Rômulo Batista, porta-voz de Amazônia do Greenpeace Brasil, diz que o cenário é complexo e que analisar apenas o percentual de cobertura de nuvens pode não resultar em uma resposta objetiva.

“Se, por exemplo, no mês de janeiro as áreas da fronteira da destruição estavam mais encobertas, você não tem a capacidade de detecção, porque os satélites não veem pela nuvem. E, se em fevereiro você teve uma janela em que teve menos cobertura nessas áreas, a gente pode ver esse aumento.” 

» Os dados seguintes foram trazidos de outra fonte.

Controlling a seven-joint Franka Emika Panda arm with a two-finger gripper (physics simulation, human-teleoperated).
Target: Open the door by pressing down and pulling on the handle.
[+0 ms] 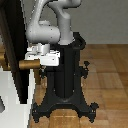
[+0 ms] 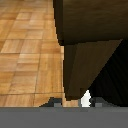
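The white end effector (image 1: 44, 59) sits at the short tan-brown cylindrical handle (image 1: 29, 64); I cannot tell its opening. The handle juts toward three o'clock from the tall black-brown door (image 1: 14, 45) panel, whose thin edge faces open wooden floor (image 1: 107, 70).

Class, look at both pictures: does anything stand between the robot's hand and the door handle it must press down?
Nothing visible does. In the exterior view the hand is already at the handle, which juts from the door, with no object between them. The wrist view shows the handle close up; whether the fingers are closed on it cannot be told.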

Yuri Salmona, diretor executivo do Instituto Cerrados, aponta que o desmatamento precisa ser analisado como uma linha de tendência, que era de forte alta no cerrado nos últimos quatro anos. “Tem todo um ambiente institucional e um contexto econômico que favorecem a manutenção da tendência de crescimento e desmontar isso leva um certo tempo”, diz ele.

 

“Hoje em dia o cerrado é quase 50% desmatado, uma área quase do tamanho do Chile. Desse total, mais de 90% é para uso da agropecuária”, explica, acrescentando que a vegetação é removida principalmente para dar lugar a pastagens, para produção de carne e leite, e para a soja.

 

Salmona aponta, ainda, que a concentração da destruição na área do Matopiba acontece justamente porque é nessa região que existe a maior porção preservada do bioma, enquanto no resto do país a maior parte do cerrado já foi desmatado. É também ali que estão muitas espécies endêmicas e formações de ecossistemas e habitats que não existem em outros lugares.

 

O MMA, o Ibama e o Ministério da Justiça e Segurança Pública foram procurados para detalhar seus planos para controlar o desmatamento, mas não responderam até a publicação desta reportagem.

 

No último dia 27, quando se reuniu com o enviado especial do governo dos EUA para o clima, John Kerry, a ministra Marina Silva falou da prévia dos dados do Deter de fevereiro, que já apontavam o recorde no desmate. Ela afirmou que existe uma “ação criminosa” em atuação e que o governo estaria se preparando “para fazer o enfrentamento”.

 

“Estão desmatando mesmo no período chuvoso. É uma espécie de revanche às ações que já estão sendo tomadas na ponta. E vamos seguir trabalhando, este é nosso objetivo. Não somos como o governo anterior, os dados são transparentes”, afirmou a ministra.